Are we marketing the right metrics?

Recently, I’ve been experiencing frequent brief loss of Internet connectivity issues at home. I live in a major urban area, no internal or external home renovations have happened which would affect cabling, and my cable modem was recently swapped. Thankfully, the technician who swapped the modem did provide me with his mobile number and recommended that I call him if I had further issues within a few weeks.

We have all heard that the Internet is becoming a critical utility and hence we should demand the same reliability as we do with power, water or our telephone dial tone. While this is a reasonable expectation, few Internet Service Providers (ISPs) have focused on this in their marketing campaigns to the personal market. Commercial customers are a different story – they enjoy real SLAs but at a higher cost. Most of the ISPs who service residential customers will hype their transmission speed or capacity in their advertising. While those are important, guaranteed up time would be a more welcome benefit in the long run, and would likely contribute to greater customer loyalty. ISPs are under pressure to scale their infrastructure to support greater speeds at lower costs, but the side effect of this “arms race” might be reliability.

This situation brought to mind the challenges we face when communicating delivery metrics as part of an agile transformation.

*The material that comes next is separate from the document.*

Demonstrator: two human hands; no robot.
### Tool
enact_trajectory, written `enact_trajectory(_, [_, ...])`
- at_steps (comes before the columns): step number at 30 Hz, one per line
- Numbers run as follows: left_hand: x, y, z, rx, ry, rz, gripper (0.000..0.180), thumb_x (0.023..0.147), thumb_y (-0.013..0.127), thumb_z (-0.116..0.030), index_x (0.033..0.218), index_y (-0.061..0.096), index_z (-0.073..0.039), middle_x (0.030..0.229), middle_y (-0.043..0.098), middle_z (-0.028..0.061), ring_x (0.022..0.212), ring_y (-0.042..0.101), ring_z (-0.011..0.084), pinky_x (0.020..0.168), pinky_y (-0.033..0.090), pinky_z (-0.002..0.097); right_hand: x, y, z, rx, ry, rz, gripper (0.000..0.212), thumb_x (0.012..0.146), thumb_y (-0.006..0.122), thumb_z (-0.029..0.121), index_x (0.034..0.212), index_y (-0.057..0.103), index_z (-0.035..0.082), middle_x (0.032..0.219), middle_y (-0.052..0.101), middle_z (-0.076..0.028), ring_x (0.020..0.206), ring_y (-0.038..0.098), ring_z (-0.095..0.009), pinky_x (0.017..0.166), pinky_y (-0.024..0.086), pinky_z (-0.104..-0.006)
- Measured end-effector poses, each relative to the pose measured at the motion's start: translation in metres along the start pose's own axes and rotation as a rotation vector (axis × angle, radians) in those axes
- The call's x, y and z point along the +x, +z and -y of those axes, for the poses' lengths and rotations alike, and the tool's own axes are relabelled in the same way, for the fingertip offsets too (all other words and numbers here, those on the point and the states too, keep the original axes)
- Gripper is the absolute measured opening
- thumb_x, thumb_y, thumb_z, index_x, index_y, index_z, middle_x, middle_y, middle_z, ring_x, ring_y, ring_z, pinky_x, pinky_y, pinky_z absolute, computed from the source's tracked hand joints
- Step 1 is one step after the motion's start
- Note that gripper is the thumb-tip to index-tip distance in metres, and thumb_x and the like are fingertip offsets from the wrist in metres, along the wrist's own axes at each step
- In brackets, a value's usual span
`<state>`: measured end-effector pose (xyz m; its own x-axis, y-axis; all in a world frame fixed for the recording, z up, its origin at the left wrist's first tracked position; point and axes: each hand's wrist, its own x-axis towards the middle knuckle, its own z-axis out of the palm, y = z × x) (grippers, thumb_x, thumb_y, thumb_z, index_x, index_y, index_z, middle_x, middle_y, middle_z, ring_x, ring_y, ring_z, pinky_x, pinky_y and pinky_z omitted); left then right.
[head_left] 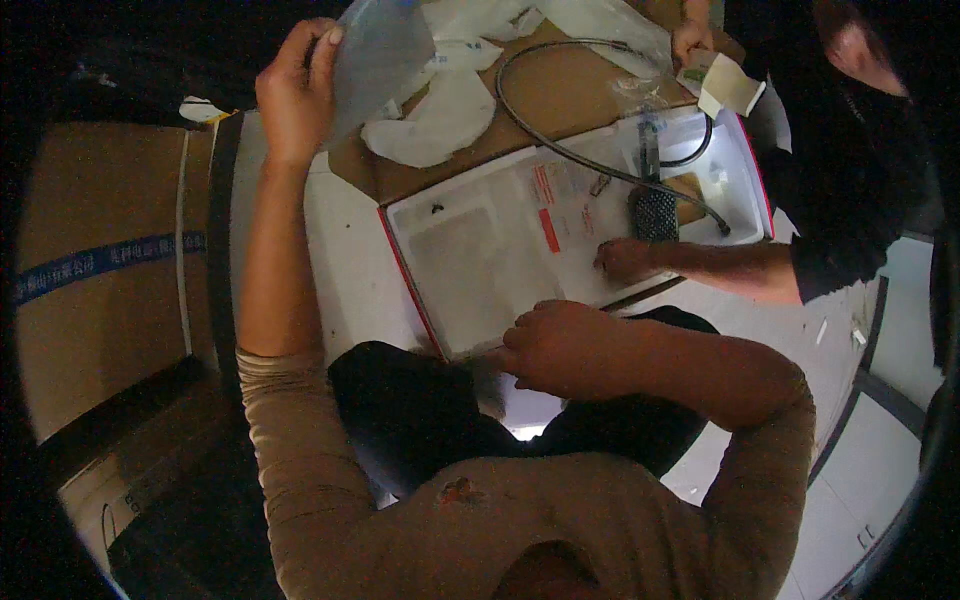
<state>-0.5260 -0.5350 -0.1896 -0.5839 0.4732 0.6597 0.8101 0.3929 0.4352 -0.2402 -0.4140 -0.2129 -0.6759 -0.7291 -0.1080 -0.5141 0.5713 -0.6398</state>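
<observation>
My left hand (pixel 302 90) is raised at the upper left. Its thumb and fingers pinch a translucent plastic bag (pixel 385 65). Low in the middle, my right hand (pixel 560 345) is closed with curled fingers at the near edge of a shallow open box (pixel 435 250) with red edges and a white inside; what those fingers grip, if anything, is hidden. A co-worker's hand (pixel 628 262) reaches over the box from the right, next to a dark textured block (pixel 655 215). A braided metal hose (pixel 560 150) loops across the far right part of the box.
Cardboard (pixel 560 95) lies beyond the box, with crumpled white plastic bags (pixel 435 120) on it. At the upper right, another hand (pixel 690 42) is beside folded paper (pixel 732 88). Large cardboard cartons (pixel 110 190) stand on the left. My legs (pixel 400 390) are below the box.
</observation>
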Motion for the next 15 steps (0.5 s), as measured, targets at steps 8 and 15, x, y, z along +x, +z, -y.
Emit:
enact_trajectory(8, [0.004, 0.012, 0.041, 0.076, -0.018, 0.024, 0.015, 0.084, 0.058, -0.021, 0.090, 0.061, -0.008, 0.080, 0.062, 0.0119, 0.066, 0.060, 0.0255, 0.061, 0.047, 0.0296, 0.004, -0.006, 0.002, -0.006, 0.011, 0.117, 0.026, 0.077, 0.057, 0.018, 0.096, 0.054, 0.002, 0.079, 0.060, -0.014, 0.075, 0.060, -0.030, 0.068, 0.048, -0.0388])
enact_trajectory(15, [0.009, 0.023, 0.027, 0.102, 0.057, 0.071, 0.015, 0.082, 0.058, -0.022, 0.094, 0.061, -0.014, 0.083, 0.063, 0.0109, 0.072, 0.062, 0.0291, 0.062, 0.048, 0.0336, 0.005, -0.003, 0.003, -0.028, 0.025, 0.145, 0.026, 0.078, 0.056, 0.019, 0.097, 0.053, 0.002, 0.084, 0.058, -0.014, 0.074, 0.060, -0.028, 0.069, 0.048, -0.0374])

Many of the leaders I’ve worked with focus on schedule metrics: reducing time to market, lead time, time between releases, and so on. While these are important, an overemphasis on reducing lead time may unconsciously encourage delivery teams to kick quality concerns down the road. Having effective Definition of Done working agreements can help, but these can also be diluted to favor speed over quality. Defect reporting and customer satisfaction surveys provide opportunities to identify whether there is an unhealthy focus on delivering faster, but these are lagging indicators.

This is why it is so important that the communication campaign supporting the transformation, including the sound bites from top-level executives, reflect an equal footing for speed AND quality. And mid-level managers need to walk this talk in their daily interactions with their teams.

Don’t sacrifice quality at the altar of speed.